**Work instructions:** Wherever a picture appears in the listing, leave it out, and copy the rest exactly.

**Data provided:**

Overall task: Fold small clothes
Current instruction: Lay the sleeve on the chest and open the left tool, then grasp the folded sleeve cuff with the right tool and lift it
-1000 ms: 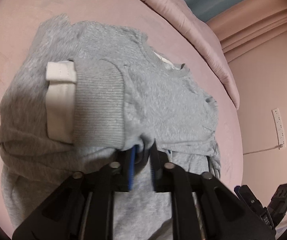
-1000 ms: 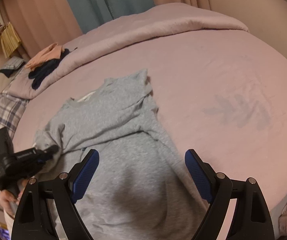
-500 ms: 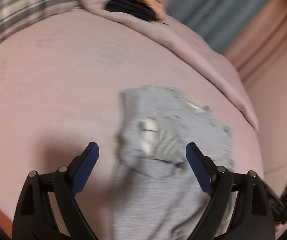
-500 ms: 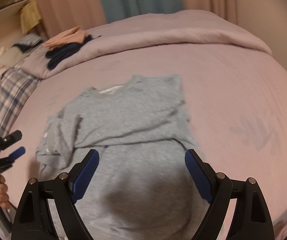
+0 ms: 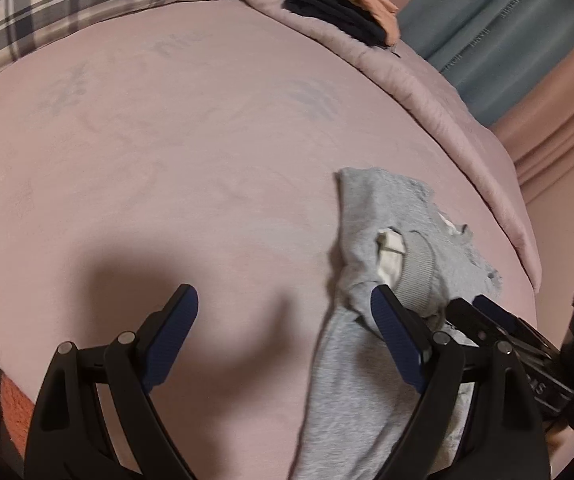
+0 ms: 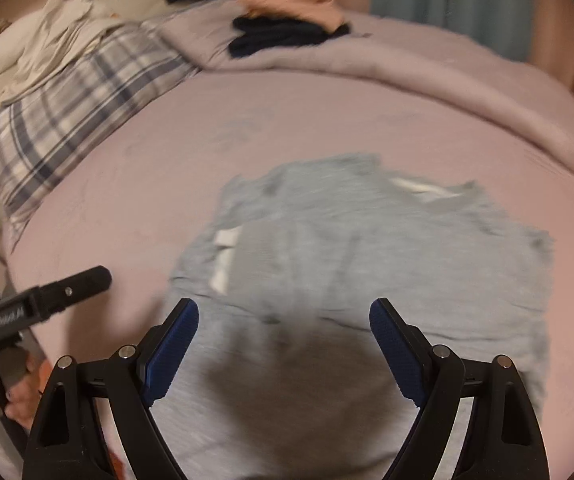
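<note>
White lettering, "GenRobot.AI" as far as legible, runs along the left tongs (image 6: 67, 292).

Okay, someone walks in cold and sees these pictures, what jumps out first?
A grey sweatshirt lies spread on the pink bed, one sleeve folded across its chest. Both grippers, left and right, hover open and empty. A dark folded garment sits on the far duvet.
</note>
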Tool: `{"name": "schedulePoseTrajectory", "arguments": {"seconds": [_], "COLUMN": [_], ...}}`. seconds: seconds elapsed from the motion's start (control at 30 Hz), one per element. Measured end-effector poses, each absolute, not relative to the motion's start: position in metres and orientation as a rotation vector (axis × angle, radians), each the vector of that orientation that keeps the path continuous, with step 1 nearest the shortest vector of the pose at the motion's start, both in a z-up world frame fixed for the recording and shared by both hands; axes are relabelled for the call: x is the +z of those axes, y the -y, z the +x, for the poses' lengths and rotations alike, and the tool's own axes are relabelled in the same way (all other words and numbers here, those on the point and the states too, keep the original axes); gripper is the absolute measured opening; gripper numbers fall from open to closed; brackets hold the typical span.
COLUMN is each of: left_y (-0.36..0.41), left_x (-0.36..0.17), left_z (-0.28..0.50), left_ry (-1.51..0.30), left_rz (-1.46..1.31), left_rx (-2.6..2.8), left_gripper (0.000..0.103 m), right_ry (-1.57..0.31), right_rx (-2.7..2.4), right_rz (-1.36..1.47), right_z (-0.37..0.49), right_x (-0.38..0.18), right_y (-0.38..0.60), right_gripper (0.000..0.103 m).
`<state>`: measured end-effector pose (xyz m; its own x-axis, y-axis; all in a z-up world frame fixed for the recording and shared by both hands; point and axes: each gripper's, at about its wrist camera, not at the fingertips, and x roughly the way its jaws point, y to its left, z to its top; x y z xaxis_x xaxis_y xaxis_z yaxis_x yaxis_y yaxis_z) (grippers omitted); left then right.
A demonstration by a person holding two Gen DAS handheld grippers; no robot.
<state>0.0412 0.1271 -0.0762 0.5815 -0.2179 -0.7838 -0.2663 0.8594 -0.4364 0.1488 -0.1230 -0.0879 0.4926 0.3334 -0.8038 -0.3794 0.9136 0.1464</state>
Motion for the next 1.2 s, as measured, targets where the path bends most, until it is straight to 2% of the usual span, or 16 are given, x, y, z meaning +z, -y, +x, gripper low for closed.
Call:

**Solution for this exercise:**
Overall task: Fold small clothes
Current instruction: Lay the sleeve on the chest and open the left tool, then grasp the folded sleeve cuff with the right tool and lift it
-1000 ms: 
-1000 ms: 
-500 ms: 
-500 ms: 
+0 ms: 
+0 ms: 
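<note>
White lettering, "GenRobot.AI" as far as legible, runs along the left tongs (image 6: 67, 292).

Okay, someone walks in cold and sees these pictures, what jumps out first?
A grey sweatshirt lies spread on the pink bed, one sleeve folded across its chest. Both grippers, left and right, hover open and empty. A dark folded garment sits on the far duvet.
</note>
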Tool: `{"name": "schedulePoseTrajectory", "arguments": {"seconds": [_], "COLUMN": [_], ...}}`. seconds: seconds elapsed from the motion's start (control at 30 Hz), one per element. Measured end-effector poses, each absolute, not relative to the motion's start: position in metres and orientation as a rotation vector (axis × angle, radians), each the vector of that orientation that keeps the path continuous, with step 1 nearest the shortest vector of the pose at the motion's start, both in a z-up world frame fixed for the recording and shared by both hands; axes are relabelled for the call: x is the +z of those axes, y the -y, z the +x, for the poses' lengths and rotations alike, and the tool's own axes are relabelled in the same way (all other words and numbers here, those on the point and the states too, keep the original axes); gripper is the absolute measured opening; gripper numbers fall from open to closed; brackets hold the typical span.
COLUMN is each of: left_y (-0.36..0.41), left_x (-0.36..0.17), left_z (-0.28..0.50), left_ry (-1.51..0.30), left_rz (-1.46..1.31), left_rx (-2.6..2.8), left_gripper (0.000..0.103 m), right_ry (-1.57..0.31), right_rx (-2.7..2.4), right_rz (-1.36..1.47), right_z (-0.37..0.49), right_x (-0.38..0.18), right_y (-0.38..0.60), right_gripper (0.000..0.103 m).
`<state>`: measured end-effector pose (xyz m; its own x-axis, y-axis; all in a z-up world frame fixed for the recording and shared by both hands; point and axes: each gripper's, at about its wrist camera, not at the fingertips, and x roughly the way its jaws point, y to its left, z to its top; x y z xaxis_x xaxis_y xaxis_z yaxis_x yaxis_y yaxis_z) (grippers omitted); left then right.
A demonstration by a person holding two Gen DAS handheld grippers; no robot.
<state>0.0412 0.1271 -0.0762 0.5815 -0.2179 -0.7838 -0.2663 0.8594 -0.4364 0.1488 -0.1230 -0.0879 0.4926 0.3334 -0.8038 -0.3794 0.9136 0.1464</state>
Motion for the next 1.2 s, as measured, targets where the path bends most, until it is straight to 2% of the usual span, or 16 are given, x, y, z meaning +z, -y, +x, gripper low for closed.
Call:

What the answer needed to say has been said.